A restrição à realização de transfusões de sangue pode gerar no médico uma dificuldade em manter o vínculo adequado com o
seu paciente. Ambos têm diferentes perspectivas sobre qual a melhor decisão a ser tomada, caracterizando um conflito entre a
autonomia do médico e a do paciente. Uma possível alternativa de resolução deste conflito moral é a de transferir o cuidado do
paciente para um médico que respeite esta restrição de procedimento.

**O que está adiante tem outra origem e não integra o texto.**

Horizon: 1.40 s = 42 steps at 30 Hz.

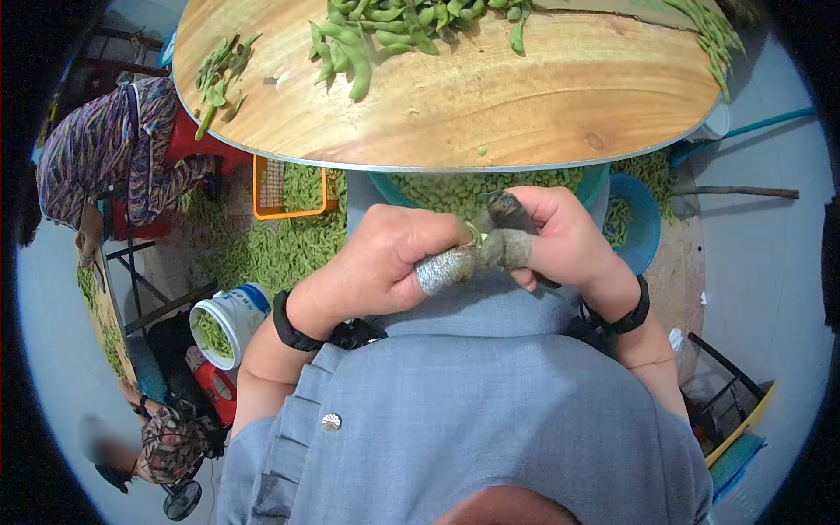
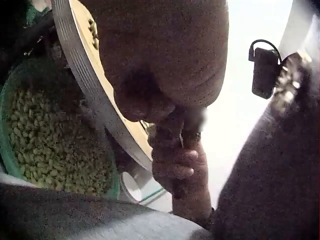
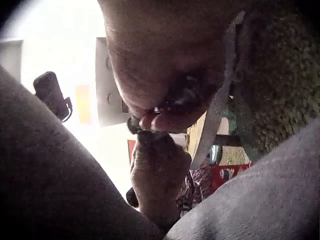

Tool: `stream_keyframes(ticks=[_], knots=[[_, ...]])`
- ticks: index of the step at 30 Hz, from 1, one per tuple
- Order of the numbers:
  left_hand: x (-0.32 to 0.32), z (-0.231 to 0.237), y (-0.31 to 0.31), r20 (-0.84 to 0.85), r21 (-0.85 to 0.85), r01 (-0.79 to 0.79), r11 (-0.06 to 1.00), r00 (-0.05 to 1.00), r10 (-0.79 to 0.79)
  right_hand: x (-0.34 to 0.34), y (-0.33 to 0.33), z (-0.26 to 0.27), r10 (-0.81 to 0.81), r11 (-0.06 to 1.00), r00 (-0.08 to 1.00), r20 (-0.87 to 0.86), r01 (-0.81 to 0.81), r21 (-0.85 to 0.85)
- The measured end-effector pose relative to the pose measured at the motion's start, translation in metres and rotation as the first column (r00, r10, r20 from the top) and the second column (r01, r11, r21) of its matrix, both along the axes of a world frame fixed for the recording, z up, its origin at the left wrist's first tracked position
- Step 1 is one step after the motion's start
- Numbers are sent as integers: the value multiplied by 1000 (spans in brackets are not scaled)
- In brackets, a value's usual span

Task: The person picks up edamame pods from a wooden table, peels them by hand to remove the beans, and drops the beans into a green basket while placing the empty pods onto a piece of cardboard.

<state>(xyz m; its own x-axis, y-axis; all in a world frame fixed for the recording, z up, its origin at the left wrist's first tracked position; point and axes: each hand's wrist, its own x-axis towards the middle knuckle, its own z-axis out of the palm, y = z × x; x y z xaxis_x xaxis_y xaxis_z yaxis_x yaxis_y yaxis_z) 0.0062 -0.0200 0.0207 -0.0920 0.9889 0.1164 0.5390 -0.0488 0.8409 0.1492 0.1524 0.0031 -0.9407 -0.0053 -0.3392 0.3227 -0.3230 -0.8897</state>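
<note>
Left hand pinched pod, right hand gripped dark tool; shelling seemed underway, next likely called for emptying pod over basin.

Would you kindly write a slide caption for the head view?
Left-hand grip and right-hand grip meet before a wooden table bearing green pods.

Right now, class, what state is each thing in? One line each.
Left hand: curled, pinching green piece
Right hand: curled, pinching same piece
Green piece: mostly hidden
Tabletop: bearing loose whole pods
Green basin: holding many shelled beans
Blue basin: open, pods inside
White bucket: open, pods inside
Orange basket: open
</note>
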Motion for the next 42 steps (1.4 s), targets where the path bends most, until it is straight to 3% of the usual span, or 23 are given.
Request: stream_keyframes(ticks=[1,2,3,4,6,7,8,9,10,16,20,21,25,27,28,29,31,32,34,38,40,41,42], knots=[[1,0,2,0,-2,1,1000,1000,-1,1,3,-1,41,990,999,-24,-44,-132],[1,0,5,142,-20,-5,1000,990,7,3,4,-3,13,968,1000,-11,-15,-249],[2,0,8,280,-39,-8,999,960,19,5,5,-7,11,968,1000,-12,-13,-250],[4,-1,11,279,-40,-6,999,960,17,8,6,-12,-88,981,996,32,92,-172],[9,-3,20,-200,125,-285,950,931,306,12,11,-12,-240,965,969,49,233,119],[12,-6,27,-203,128,-287,949,929,308,16,12,-16,-238,966,970,45,231,120],[14,-12,35,-388,180,-288,941,858,337,21,14,-26,-265,869,963,-44,258,421],[17,-17,44,-555,229,-282,932,748,363,25,15,-32,-260,682,956,-140,284,674],[18,-24,54,-629,196,-258,946,707,323,29,16,-32,-283,658,953,-106,273,702],[2,-39,82,-767,129,-362,923,554,325,36,24,-13,-479,716,876,-61,430,551],[-26,-30,42,-767,59,-675,735,441,466,27,26,-10,-489,738,864,-120,483,471],[-36,-37,22,-797,180,-668,722,331,505,23,25,-10,-467,730,865,-182,494,472],[-69,-33,-49,-877,173,-840,515,107,469,1,29,-6,-378,702,897,-228,439,561],[-93,-30,-80,-934,73,-953,295,38,354,-13,40,-8,-242,541,874,-421,482,689],[-95,-18,-85,-945,-6,-980,198,70,321,-21,44,4,-268,477,903,-336,427,768],[-97,-14,-94,-957,22,-982,186,33,287,-32,48,5,-274,467,899,-342,435,770],[-91,-7,-97,-945,104,-968,227,-25,327,-59,60,8,-219,116,867,-448,479,870],[-88,-7,-94,-943,109,-967,231,-27,332,-73,69,1,-220,109,864,-452,482,869],[-75,-9,-78,-738,274,-855,440,107,667,-97,80,-20,-99,-152,846,-524,507,848],[-41,2,-19,-453,261,-738,622,475,754,-100,78,-15,-126,-112,883,-453,441,890],[-33,-2,7,-239,303,-670,678,635,735,-78,62,10,-174,99,919,-355,375,922],[-34,-7,19,-167,341,-611,714,709,686,-69,58,16,-170,95,922,-347,366,926],[-33,1,31,-213,415,-495,763,763,611,-59,55,20,-101,333,928,-358,370,867]])
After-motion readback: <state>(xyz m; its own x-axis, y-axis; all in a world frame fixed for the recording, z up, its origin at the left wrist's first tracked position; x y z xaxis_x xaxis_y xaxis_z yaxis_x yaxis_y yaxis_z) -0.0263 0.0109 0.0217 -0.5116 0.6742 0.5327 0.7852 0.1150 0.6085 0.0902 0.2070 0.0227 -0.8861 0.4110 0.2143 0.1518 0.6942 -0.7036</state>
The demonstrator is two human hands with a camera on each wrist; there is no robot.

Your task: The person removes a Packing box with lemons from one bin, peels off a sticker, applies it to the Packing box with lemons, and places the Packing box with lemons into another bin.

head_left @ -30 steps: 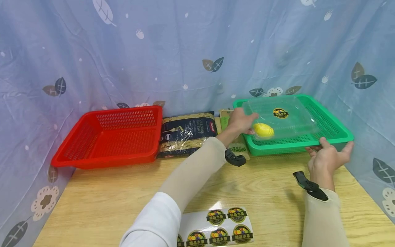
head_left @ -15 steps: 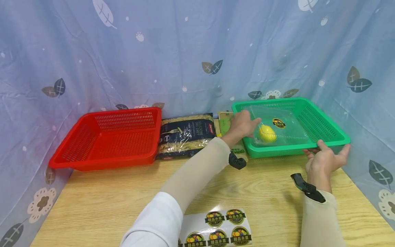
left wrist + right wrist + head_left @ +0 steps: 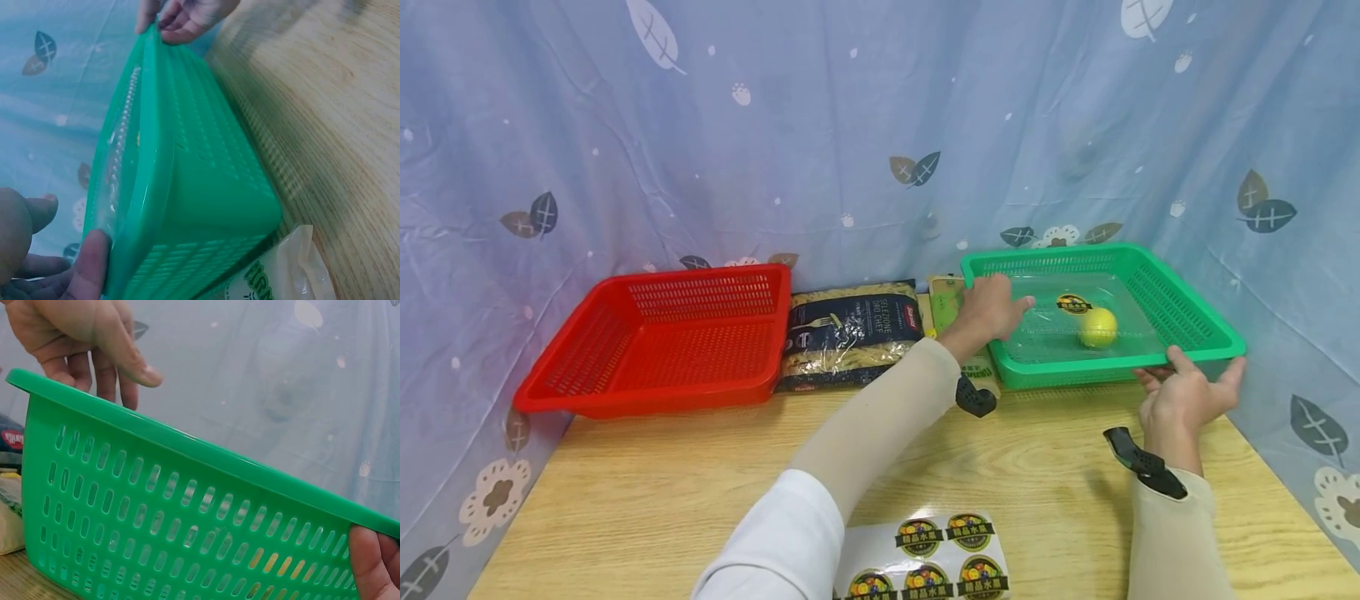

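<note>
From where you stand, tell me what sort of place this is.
Probably a staged tabletop set for packing or labelling produce, not a real shop: a leaf-print cloth backdrop encloses a wooden table holding a green basket, a red basket and a sheet of fruit stickers.

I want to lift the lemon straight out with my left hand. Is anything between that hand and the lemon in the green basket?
Yes. The lemon sits inside a clear plastic box with a sticker, lying in the green basket. The left hand rests at the basket's left rim, so the box's clear plastic lies between them.
</note>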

Os seguidores desta denominação religiosa – Testemunhas de Jeová – estão muito bem organizados para auxiliarem as equipes
de saúde no processo de tomada de decisão. Existem Comissões de Ligação com Hospitais, que são constituídas por pessoas que
se dispõem a ir ao hospital prestar assessoria visando o melhor encaminhamento possível ao caso. A Comissão de Ligação de
Hospitais dispõe de um cadastro de médicos que pode ser útil em tais situações.
Atividade
1- Por que a divulgação de novos avanços científicos e tecnológicos causam impactos na opinião pública?
2- Qual a principal preocupação de Kant e Hegel sobre a Ética e responsabilização?
3- O que é ciência?
4- O que é dilema ético?
5- Para você, o aborto deve ser totalmente localizado no Brasil? Justifique!
6- Comente sobre os pontos positivos e negativos dos atuais avanços científicos e tecnológicos.